Motorola has announced its plans to develop what the company calls a “comprehensive ecosystem for personal broadband ‘on the go.’” The aim is to support Motorola’s MOTOwi4 wireless broadband strategy by working with a range of different companies to ensure that mobile WiMax becomes both affordable and widely available.

David Coombes, Senior Vice President of Wireless Broadband Networks and CTO for Motorola Networks and Enterprise, says companies have to work together to offer a total end-to-end solution to the customer. “This has to be a standard that’s supported by the industry if it’s going to really take off,” he says.

Carriers need access to a complete product ecosystem, Coombes says, to feel comfortable taking the leap into WiMax. “You always like to sell your stuff exclusively to an operator, but history has shown that operators would like to have two suppliers for their stuff – and so it’s important that other large manufacturers are present in the marketplace,” he says.

A multi-company solution, Coombes says, also adds credibility. “If it’s all Motorola, or all some other company, then people say, ‘Is it really doing what you say it’s doing?’ – as opposed to when two different companies are making their equipment work together,” he says.

Motorola’s WiMax strategy, Coombes says, is focused strictly on 802.16e, or mobile WiMax – when mobility is an option, he says, there’s no point in offering a fixed solution as well.
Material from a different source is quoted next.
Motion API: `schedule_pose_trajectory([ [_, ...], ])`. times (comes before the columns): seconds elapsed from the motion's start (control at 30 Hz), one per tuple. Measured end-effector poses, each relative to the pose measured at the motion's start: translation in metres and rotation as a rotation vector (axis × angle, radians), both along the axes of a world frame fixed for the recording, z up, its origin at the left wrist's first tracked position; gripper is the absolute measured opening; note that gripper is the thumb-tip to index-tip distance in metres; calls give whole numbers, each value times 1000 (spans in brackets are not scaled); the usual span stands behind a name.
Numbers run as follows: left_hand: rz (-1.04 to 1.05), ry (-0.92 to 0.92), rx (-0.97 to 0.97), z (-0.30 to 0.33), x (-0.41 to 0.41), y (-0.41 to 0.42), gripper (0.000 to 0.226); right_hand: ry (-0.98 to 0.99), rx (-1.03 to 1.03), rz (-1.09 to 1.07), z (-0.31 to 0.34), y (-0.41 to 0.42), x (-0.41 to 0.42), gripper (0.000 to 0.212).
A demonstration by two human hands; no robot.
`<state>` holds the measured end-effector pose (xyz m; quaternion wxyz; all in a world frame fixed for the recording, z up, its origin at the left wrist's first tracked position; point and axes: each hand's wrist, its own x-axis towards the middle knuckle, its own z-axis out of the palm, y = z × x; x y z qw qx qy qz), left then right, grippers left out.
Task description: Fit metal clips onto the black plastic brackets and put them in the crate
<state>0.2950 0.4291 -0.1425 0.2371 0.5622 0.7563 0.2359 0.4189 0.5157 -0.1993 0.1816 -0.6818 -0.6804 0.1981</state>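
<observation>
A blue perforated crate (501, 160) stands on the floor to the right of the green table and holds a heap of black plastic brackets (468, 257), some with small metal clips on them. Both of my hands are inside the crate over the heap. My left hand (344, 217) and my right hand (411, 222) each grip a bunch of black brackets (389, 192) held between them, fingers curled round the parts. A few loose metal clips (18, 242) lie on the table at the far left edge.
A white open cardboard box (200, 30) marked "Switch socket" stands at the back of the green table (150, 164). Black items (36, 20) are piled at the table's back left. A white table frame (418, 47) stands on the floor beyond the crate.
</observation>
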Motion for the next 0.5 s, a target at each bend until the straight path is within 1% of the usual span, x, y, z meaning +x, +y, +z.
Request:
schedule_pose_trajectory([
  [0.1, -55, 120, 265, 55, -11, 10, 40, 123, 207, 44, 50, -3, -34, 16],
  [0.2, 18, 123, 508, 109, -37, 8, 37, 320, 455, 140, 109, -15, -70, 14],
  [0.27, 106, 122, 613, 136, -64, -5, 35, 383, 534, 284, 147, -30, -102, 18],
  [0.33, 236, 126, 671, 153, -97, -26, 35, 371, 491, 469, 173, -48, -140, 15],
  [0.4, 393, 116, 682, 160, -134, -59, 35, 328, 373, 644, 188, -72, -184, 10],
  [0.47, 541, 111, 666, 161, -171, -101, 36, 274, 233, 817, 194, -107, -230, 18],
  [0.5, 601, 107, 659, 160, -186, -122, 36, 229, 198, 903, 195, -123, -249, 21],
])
Similarly, Coombes says WiMax doesn’t compete with Motorola’s 802.11n strategy. “It’s really a different focus,” he says. “WiMax is wide area, while 802.11 technology has a more limited range.”
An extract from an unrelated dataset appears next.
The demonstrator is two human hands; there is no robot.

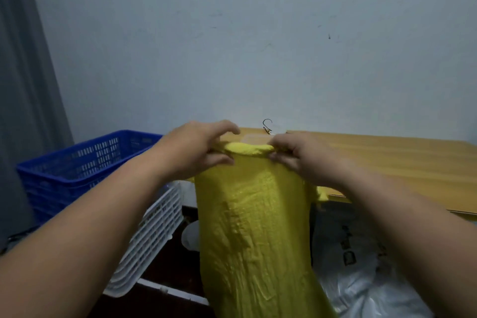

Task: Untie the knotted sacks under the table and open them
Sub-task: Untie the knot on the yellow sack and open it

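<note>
A tall yellow woven sack (255, 227) stands upright in the middle of the view, in front of the wooden table (387, 162). Its top edge is rolled into a thick fold at hand height. My left hand (196, 152) grips the left end of that rolled top, thumb below and fingers over it. My right hand (296, 155) pinches the right end of the same fold. Whether a knot remains in the sack is hidden by the fold and my hands.
A blue plastic crate (77, 170) stands at the left by the wall. A white slatted basket (152, 235) leans beside the sack. A pale plastic bag with dark print (361, 266) lies at the right, below the table edge. A small wire hook (267, 126) sits on the table.
</note>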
The eventual aim is to have a system that offers the same kind of mobility as cellular does today. “We expect handsets on these systems to be fully mobile,” Coombes says. “They’ll have multi-mode capability – in other words, cellular capability, whether it’s GSM- or CDMA-based technologies, plus WiMax, plus Wi-Fi.”

A multi-mode solution, Coombes says, is really the only way to get these kinds of systems implemented. “With the dual-mode units, a GSM operator could start installing a WiMax network, and they’ll start off from the core of the city and work their way out, putting more and more traffic onto the system as they build it out,” he says.

Coombes says Motorola will be shipping systems for production in the first quarter of next year. “We’ll actually be in trials with mobility this year – that was announced last year with Sprint – and we expect volume handsets to start towards the end of ’07 or early ’08,” he says.

The name MOTOwi4 is a play on the words Motorola, wireless and 4G. “A lot of companies have been calling this stuff Max this or Max that,” Coombes says. “We really wanted them to see that it’s more than just WiMax – it’s really setting the stage for operators to go to 4G.”